A quel discours répondez-vous? A cette question, je réponds d'un mot: parce que non seulement le Gouvernement français, mais tous les Gouvernements européens ont mis au premier rang de leurs soucis celui du maintien de la paix. (Très bien! très bien! au centre.)

Vous avez, avec juste raison, soulevé l'indignation et l'horreur par le récit des abominations qui ont eu lieu

en Orient. Ne songez-vous pas à l'étendue des misères dont une initiative imprudente eût pu couvrir tout l'Occident? (Applaudissements au centre.)

Vous auriez voulu, monsieur Millerand, voir forcer les Dardanelles et saisir dans son palais d'Yldiz l'homme responsable de tant de calamités ! Cette proposition, elle a été faite par une des puissances au début, à l'heure où peut-être elle eût pu réussir. C'était à la fin de novembre 1895; les puissances n'ont pas cru devoir adhérer alors à la proposition qui leur était faite et je demande, dans ces conditions, si un homme d'Etat en France, malgré l'horreur du sang versé en Arménie, eût voulu, eût osé, même sous l'impression immédiate d'aussi graves événements, agir isolément et assumer une pareille responsabilité. (Applaudissements au centre.)

En tout cas, à cette époque décisive, personne, en Europe, n'a cru devoir le faire. (Très bien! très bien! sur les mêmes bancs.)

Même l'Angleterre, dont la puissance navale est si considérable, qui avait à l'égard de l'Arménie une situation particulière et dont les sentiments s'étaient manifestés avec tant d'éclat par la plume de ses publicistes et par la voix de ses hommes d'Etat, l'Angleterre n'a pas cru devoir recourir à d'autres mesures qu'aux moyens pacifiques. L'opposition libérale a reculé devant les conséquences d'une action isolée.

L'Angleterre ne s'est pas séparée du concert européen, et vous n'ignorez pas qu'après quelques mois d'attente, sous le coup des nouveaux massacres qui s'étaient produits à Constantinople, elle en est revenue à la proposition que la diplomatie française avait envisagée la première.

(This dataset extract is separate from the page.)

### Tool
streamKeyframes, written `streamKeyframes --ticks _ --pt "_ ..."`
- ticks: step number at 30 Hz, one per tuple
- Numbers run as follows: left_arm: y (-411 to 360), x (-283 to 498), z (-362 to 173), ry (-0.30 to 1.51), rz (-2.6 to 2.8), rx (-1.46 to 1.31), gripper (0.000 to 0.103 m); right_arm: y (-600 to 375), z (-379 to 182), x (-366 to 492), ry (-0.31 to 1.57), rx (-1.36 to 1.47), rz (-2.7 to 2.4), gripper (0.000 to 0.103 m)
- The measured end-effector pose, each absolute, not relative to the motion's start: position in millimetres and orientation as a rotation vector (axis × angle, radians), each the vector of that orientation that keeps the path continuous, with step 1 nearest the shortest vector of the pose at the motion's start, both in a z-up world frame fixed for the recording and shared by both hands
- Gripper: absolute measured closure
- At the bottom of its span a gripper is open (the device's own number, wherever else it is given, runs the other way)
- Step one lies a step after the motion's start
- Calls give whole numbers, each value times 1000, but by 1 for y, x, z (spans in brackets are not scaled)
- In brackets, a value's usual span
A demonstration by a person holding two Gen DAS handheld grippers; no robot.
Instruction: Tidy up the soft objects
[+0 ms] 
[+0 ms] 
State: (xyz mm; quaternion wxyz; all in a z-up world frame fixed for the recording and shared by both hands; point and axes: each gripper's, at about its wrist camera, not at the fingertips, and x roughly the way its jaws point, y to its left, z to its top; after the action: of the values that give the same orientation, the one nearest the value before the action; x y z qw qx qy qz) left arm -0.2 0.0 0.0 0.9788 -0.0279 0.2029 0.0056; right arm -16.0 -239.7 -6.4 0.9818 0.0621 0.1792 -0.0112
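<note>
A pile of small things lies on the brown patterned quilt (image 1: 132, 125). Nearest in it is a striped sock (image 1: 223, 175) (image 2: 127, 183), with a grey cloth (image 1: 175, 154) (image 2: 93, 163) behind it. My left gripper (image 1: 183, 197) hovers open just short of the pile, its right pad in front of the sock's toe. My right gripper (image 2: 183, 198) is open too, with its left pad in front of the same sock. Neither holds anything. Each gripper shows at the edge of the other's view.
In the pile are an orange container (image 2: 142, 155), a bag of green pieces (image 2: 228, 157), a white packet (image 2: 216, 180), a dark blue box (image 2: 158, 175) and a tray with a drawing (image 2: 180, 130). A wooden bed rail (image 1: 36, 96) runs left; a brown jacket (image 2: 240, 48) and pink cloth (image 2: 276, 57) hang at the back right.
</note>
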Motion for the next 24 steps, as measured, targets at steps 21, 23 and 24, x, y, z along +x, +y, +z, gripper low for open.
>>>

Le 20 octobre dernier, elle proposait la réunion, à Constantinople, d'une conférence d'ambassadeurs chargée_d'établir un programme de réformes. Et c'est cette idée de concert et d'union de toutes les puissances pour la réorganisation et non pour la destruction de l'empire turc qui a fini par l'emporter.

Je dirai un mot en passant d'un reproche qui m'a été

adressé d'autre part. (Bruit à l'extrême gauche.)
M. DENYS COCHIN.
Je demande la parole.

M. LE MINISTRE. Ce reproche, je l'ai rencontré dans tous les journaux qui combattent la politique du Cabinet; il est tout naturel que j'y réponde à cette tribune.

Cette solution pacifique dont vous parlez, dit-on, qui avait été envisagée par vous. Pourquoi avoir fait attendre si longtemps votre adhésion à la proposition de l'Angleterre? Et, parlant de je ne sais quelle subordination de notre politique à celle d'une puissance étrangère, on ajoute : « Votre action n'était pas libre. >>> M. DENYS COCHIN. Je n'ai rien dit de semblable.

(Applaudissements à l'extrême gauche et à droite.)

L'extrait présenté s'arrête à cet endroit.